__Task details__.
Copy, exactly and without additions, every line in the records below from the one holding "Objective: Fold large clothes" through the one holding "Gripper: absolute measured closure", both ends included.
---------- The data
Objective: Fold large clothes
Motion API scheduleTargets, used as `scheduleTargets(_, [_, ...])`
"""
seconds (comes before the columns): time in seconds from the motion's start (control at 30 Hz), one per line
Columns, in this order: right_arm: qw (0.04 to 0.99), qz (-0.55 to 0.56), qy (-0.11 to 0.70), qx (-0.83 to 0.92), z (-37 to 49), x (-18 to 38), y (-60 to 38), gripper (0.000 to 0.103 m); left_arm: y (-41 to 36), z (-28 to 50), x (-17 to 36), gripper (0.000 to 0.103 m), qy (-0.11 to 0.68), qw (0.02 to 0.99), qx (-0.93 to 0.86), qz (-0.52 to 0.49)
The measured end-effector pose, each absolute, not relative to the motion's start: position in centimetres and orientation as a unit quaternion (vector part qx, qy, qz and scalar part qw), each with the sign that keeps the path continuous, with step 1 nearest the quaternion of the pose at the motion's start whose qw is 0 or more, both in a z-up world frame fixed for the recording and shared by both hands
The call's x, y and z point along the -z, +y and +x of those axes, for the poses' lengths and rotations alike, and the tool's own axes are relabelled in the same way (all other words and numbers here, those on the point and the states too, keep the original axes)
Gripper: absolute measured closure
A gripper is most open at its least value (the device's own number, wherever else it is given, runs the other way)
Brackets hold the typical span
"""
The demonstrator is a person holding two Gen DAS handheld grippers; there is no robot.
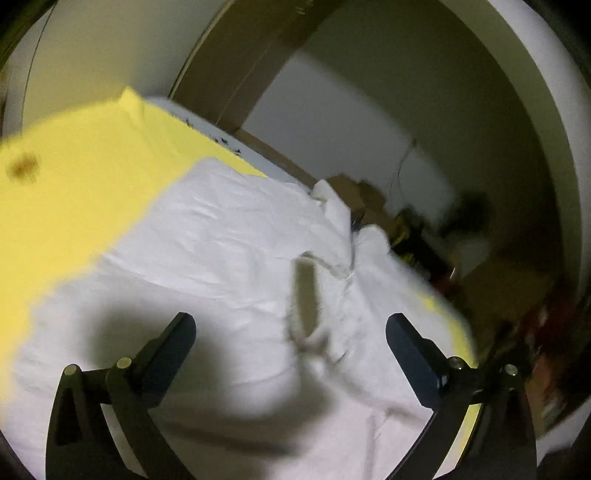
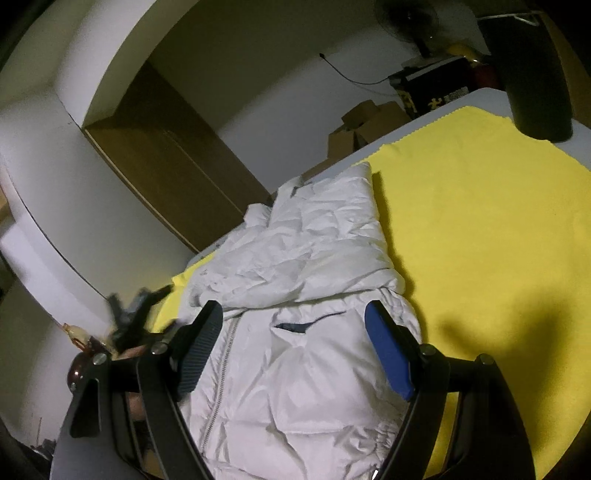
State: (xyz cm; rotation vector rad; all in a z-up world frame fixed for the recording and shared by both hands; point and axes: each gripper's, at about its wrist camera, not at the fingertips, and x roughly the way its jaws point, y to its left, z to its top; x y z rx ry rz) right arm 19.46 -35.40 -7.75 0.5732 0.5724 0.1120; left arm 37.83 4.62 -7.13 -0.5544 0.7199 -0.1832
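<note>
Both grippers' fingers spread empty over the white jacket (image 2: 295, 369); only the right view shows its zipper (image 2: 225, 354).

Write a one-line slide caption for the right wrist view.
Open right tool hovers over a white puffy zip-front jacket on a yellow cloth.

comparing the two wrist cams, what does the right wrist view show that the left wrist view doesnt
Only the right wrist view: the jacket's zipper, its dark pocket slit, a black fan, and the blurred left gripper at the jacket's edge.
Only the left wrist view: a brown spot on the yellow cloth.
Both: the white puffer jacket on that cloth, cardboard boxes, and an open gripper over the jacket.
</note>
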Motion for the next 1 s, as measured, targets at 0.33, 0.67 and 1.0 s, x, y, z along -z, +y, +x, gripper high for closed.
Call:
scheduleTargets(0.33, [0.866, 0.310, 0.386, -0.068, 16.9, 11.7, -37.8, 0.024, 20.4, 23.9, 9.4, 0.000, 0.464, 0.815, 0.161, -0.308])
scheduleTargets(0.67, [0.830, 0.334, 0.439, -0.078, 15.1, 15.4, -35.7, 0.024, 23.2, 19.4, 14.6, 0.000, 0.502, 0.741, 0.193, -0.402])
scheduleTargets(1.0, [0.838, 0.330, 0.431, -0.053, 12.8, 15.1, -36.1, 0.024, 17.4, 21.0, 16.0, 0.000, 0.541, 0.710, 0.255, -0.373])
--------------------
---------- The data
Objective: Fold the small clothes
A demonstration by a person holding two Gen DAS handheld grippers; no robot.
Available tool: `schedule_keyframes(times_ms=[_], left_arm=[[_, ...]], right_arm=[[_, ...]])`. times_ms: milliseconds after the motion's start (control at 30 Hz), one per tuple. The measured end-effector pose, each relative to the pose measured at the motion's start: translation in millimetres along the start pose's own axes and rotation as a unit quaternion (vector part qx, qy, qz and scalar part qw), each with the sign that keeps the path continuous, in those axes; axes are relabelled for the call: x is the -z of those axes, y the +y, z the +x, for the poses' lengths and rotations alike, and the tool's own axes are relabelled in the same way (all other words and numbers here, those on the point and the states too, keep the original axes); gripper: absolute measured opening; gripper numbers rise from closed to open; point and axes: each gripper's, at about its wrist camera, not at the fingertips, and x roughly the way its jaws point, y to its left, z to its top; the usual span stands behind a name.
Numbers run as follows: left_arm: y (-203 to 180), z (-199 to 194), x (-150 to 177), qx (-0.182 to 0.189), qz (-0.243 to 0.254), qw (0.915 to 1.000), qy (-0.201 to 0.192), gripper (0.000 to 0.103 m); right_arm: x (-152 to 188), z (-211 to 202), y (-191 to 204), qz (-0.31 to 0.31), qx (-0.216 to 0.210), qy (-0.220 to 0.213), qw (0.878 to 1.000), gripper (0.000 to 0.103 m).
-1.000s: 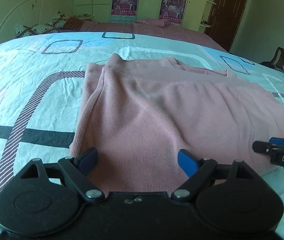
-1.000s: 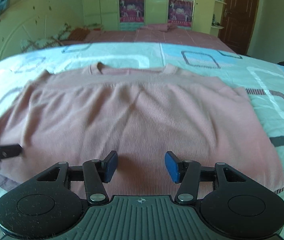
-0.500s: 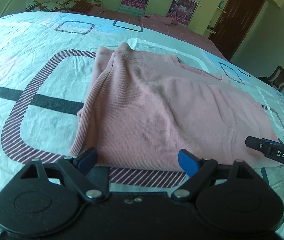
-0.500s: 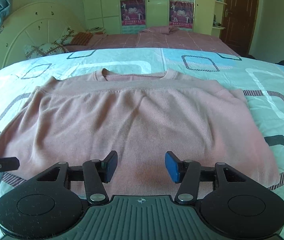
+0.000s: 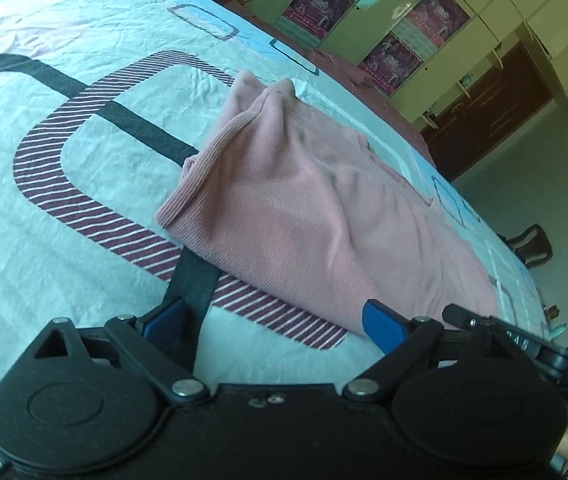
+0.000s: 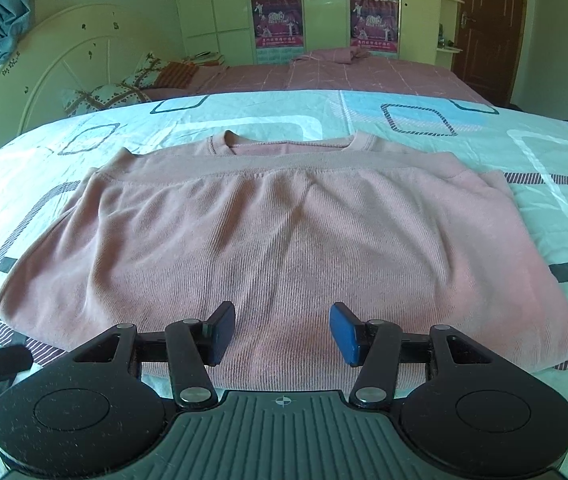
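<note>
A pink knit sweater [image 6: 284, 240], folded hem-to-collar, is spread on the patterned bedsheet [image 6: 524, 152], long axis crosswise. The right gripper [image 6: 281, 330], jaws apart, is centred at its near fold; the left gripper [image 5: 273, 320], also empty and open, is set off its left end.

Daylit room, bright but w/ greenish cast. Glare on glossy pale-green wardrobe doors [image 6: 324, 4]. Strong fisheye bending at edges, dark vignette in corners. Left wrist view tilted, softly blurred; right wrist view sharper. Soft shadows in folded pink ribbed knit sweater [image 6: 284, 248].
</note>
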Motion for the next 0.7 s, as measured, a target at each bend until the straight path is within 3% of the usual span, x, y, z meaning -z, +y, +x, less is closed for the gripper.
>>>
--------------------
__Output of the exercise__.
Objective: Fold large clothes
Motion API scheduleTargets, used as `scheduleTargets(_, [_, ...])`
"""
seconds (comes before the columns): time in seconds from the motion's start (control at 30 Hz), one per line
Columns, in this order: right_arm: qw (0.04 to 0.99), qz (-0.55 to 0.56), qy (-0.11 to 0.70), qx (-0.83 to 0.92), z (-37 to 49), x (-18 to 38), y (-60 to 38), gripper (0.000 to 0.103 m); left_arm: y (-41 to 36), z (-28 to 50), x (-17 to 36), gripper (0.000 to 0.103 m), qy (-0.11 to 0.68), qw (0.02 to 0.99), qx (-0.93 to 0.86), qz (-0.52 to 0.49)
The measured end-effector pose, each absolute, not relative to the motion's start: position in centimetres and orientation as a unit quaternion (vector part qx, qy, qz and scalar part qw), each with the sign that keeps the path continuous, with step 1 nearest the quaternion of the pose at the motion's start whose qw is 0 or more, both in a z-up world frame fixed for the recording and shared by both hands
The call's x, y and z point along the -z, +y and +x of those axes, for the poses' lengths and rotations alike, and the tool's own axes are relabelled in the same way (all other words and numbers here, those on the point and the states too, keep the original axes)
Gripper: absolute measured closure

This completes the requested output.